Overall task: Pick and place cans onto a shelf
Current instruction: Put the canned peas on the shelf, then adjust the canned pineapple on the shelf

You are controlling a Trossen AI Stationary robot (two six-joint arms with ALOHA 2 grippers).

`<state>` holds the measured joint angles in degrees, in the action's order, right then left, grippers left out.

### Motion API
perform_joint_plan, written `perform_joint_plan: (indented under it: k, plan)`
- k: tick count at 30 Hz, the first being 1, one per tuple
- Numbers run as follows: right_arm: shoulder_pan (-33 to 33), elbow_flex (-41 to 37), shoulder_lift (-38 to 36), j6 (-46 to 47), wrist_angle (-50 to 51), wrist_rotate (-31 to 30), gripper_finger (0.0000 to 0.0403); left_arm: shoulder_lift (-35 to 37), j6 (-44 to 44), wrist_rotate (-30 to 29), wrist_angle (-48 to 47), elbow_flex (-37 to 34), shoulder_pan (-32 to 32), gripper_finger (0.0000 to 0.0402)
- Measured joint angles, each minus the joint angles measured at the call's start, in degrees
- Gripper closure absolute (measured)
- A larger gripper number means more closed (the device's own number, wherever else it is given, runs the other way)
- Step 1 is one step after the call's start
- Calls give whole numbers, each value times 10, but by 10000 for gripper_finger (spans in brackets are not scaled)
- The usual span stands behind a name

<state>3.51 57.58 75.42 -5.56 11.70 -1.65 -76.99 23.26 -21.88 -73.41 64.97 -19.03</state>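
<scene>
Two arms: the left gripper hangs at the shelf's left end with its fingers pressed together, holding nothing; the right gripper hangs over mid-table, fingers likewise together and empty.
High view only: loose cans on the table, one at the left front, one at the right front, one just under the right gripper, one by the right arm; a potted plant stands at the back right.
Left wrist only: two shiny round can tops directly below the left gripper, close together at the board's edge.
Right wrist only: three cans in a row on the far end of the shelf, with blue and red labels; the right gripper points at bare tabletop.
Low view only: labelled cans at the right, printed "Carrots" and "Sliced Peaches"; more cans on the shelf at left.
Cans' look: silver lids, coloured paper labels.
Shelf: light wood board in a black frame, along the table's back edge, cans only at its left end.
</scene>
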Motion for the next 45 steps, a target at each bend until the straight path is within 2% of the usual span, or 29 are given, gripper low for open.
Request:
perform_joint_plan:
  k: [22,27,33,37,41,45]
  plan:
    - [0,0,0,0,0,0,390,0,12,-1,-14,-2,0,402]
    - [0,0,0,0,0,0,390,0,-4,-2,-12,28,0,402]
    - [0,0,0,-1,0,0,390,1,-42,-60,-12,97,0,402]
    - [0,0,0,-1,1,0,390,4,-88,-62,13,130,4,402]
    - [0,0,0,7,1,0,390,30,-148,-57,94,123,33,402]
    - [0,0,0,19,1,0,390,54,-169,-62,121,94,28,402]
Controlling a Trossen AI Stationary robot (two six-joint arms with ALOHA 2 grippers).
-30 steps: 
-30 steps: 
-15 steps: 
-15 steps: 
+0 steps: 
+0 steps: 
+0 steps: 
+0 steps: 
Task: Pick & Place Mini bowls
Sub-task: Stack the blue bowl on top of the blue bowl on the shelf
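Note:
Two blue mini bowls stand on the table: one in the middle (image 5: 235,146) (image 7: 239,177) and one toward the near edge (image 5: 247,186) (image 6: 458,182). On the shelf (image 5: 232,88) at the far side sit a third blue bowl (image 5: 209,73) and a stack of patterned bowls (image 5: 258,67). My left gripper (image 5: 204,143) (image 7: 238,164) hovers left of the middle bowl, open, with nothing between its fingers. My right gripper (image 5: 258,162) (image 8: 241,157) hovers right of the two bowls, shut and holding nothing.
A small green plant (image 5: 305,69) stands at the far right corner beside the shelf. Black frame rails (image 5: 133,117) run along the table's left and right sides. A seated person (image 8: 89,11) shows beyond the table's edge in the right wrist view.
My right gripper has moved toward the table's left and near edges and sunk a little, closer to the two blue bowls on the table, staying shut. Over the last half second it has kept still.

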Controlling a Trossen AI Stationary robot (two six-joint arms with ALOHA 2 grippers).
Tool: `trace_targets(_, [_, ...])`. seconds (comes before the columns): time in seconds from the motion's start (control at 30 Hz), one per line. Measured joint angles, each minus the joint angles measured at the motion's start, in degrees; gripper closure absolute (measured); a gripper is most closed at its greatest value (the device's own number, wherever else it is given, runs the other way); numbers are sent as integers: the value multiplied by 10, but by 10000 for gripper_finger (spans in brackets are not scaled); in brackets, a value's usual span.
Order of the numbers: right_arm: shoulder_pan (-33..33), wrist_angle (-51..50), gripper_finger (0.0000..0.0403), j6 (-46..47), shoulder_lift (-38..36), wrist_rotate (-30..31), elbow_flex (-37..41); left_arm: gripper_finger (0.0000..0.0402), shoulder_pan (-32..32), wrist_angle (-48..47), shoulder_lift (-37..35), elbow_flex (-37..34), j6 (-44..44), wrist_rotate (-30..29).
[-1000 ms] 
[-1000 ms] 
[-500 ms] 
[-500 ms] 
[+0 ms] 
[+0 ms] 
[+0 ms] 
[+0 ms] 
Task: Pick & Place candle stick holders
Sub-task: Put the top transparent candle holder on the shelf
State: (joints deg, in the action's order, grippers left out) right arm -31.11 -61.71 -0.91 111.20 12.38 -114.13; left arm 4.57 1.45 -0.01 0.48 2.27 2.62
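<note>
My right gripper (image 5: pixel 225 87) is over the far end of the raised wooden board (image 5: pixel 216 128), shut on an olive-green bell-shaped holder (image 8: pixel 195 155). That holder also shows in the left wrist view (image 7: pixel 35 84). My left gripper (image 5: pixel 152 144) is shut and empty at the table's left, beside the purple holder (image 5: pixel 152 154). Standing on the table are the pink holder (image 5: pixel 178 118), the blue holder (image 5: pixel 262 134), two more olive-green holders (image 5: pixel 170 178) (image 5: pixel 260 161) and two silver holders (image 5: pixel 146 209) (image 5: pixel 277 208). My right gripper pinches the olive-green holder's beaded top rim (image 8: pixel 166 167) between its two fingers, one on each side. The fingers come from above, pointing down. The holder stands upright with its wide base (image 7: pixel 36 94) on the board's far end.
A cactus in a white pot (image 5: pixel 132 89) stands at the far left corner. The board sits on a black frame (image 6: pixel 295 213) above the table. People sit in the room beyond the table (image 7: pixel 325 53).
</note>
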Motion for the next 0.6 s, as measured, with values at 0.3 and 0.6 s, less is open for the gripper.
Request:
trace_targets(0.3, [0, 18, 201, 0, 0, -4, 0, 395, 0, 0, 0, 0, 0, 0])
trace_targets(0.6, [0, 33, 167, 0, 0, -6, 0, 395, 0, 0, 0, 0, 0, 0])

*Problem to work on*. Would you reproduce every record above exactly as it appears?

*Written solution*.
Overall task: Pick and place cans onto a shelf
Current instruction: Put the canned peas on the shelf, then adjust the canned pineapple on the shelf

You are controlling a Trossen AI Stationary robot (two six-joint arms with ALOHA 2 grippers).

`<state>` holds the measured joint angles in degrees, in the action's order, right then left, grippers left out.

### Motion API
perform_joint_plan, written `perform_joint_plan: (indented under it: k, plan)`
- k: tick count at 30 Hz, the first being 1, one per tuple
- Numbers run as follows: right_arm: shoulder_pan (-33 to 33), elbow_flex (-41 to 37), shoulder_lift (-38 to 36), j6 (-46 to 47), wrist_angle (-50 to 51), wrist_rotate (-31 to 30), gripper_finger (0.0000 to 0.0403); left_arm: shoulder_lift (-35 to 37), j6 (-44 to 44), wrist_rotate (-30 to 29), wrist_angle (-48 to 47), elbow_flex (-37 to 34), shoulder_pan (-32 to 32), gripper_finger (0.0000 to 0.0402)
- Measured joint angles, each minus the joint angles measured at the call's start, in degrees
- Gripper closure absolute (measured)
- A larger gripper number means more closed (the device's own number, wherever else it is given, runs the other way)
- Step 1 is one step after the call's start
- Calls give whole numbers, each value times 10, but by 10000 for gripper_finger (spans in brackets are not scaled)
- The usual span stands behind a name

<state>3.51 57.58 75.42 -5.56 11.70 -1.65 -76.99 23.26 -21.88 -73.41 64.97 -19.03</state>
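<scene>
Two arms: the left gripper hangs at the shelf's left end with its fingers pressed together, holding nothing; the right gripper hangs over mid-table, fingers likewise together and empty.
High view only: loose cans on the table, one at the left front, one at the right front, one just under the right gripper, one by the right arm; a potted plant stands at the back right.
Left wrist only: two shiny round can tops directly below the left gripper, close together at the board's edge.
Right wrist only: three cans in a row on the far end of the shelf, with blue and red labels; the right gripper points at bare tabletop.
Low view only: labelled cans at the right, printed "Carrots" and "Sliced Peaches"; more cans on the shelf at left.
Cans' look: silver lids, coloured paper labels.
Shelf: light wood board in a black frame, along the table's back edge, cans only at its left end.
</scene>
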Motion for the next 45 steps, a target at each bend until the straight path is within 2% of the usual span, or 29 are given, gripper low for open.
Request:
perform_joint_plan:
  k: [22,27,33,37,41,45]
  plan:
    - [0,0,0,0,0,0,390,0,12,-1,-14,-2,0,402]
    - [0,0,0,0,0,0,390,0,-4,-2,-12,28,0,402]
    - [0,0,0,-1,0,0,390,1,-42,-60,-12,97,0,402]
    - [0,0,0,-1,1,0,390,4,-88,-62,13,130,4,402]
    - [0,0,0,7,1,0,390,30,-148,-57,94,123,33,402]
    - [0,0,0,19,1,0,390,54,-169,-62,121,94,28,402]
Controlling a Trossen AI Stationary robot (two six-joint arms with ALOHA 2 grippers).
-30 steps: 
-30 steps: 
-15 steps: 
-15 steps: 
+0 steps: 
+0 steps: 
+0 steps: 
+0 steps: 
Task: Pick & Place Mini bowls
Sub-task: Stack the blue bowl on top of the blue bowl on the shelf
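Note:
Two blue mini bowls stand on the table: one in the middle (image 5: 235,146) (image 7: 239,177) and one toward the near edge (image 5: 247,186) (image 6: 458,182). On the shelf (image 5: 232,88) at the far side sit a third blue bowl (image 5: 209,73) and a stack of patterned bowls (image 5: 258,67). My left gripper (image 5: 204,143) (image 7: 238,164) hovers left of the middle bowl, open, with nothing between its fingers. My right gripper (image 5: 258,162) (image 8: 241,157) hovers right of the two bowls, shut and holding nothing.
A small green plant (image 5: 305,69) stands at the far right corner beside the shelf. Black frame rails (image 5: 133,117) run along the table's left and right sides. A seated person (image 8: 89,11) shows beyond the table's edge in the right wrist view.
My right gripper has moved toward the table's left and near edges and sunk a little, closer to the two blue bowls on the table, staying shut. Over the last half second it has kept still.
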
Controlling a Trossen AI Stationary robot (two six-joint arms with ALOHA 2 grippers).
Tool: `trace_targets(_, [_, ...])`. seconds (comes before the columns): time in seconds from the motion's start (control at 30 Hz), one per line. Measured joint angles, each minus the joint angles measured at the motion's start, in degrees; gripper closure absolute (measured); a gripper is most closed at its greatest value (the device's own number, wherever else it is given, runs the other way); numbers are sent as integers: the value multiplied by 10, but by 10000 for gripper_finger (spans in brackets are not scaled); in brackets, a value's usual span.
Order of the numbers: right_arm: shoulder_pan (-33..33), wrist_angle (-51..50), gripper_finger (0.0000..0.0403), j6 (-46..47), shoulder_lift (-38..36), wrist_rotate (-30..31), elbow_flex (-37..41); left_arm: gripper_finger (0.0000..0.0402), shoulder_pan (-32..32), wrist_angle (-48..47), shoulder_lift (-37..35), elbow_flex (-37..34), j6 (-44..44), wrist_rotate (-30..29).
[-1000 ms] 
[-1000 ms] 
[-500 ms] 
[-500 ms] 
[+0 ms] 
[+0 ms] 
[+0 ms] 
[+0 ms] 
Task: Pick & Place candle stick holders
Sub-task: Put the top transparent candle holder on the shelf
State: (joints deg, in the action's order, grippers left out) right arm -31.11 -61.71 -0.91 111.20 12.38 -114.13; left arm 4.57 1.45 -0.01 0.48 2.27 2.62
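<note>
My right gripper (image 5: pixel 225 87) is over the far end of the raised wooden board (image 5: pixel 216 128), shut on an olive-green bell-shaped holder (image 8: pixel 195 155). That holder also shows in the left wrist view (image 7: pixel 35 84). My left gripper (image 5: pixel 152 144) is shut and empty at the table's left, beside the purple holder (image 5: pixel 152 154). Standing on the table are the pink holder (image 5: pixel 178 118), the blue holder (image 5: pixel 262 134), two more olive-green holders (image 5: pixel 170 178) (image 5: pixel 260 161) and two silver holders (image 5: pixel 146 209) (image 5: pixel 277 208). My right gripper pinches the olive-green holder's beaded top rim (image 8: pixel 166 167) between its two fingers, one on each side. The fingers come from above, pointing down. The holder stands upright with its wide base (image 7: pixel 36 94) on the board's far end.
A cactus in a white pot (image 5: pixel 132 89) stands at the far left corner. The board sits on a black frame (image 6: pixel 295 213) above the table. People sit in the room beyond the table (image 7: pixel 325 53).
</note>
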Motion for the next 0.6 s, as measured, with values at 0.3 and 0.6 s, less is open for the gripper.
Request:
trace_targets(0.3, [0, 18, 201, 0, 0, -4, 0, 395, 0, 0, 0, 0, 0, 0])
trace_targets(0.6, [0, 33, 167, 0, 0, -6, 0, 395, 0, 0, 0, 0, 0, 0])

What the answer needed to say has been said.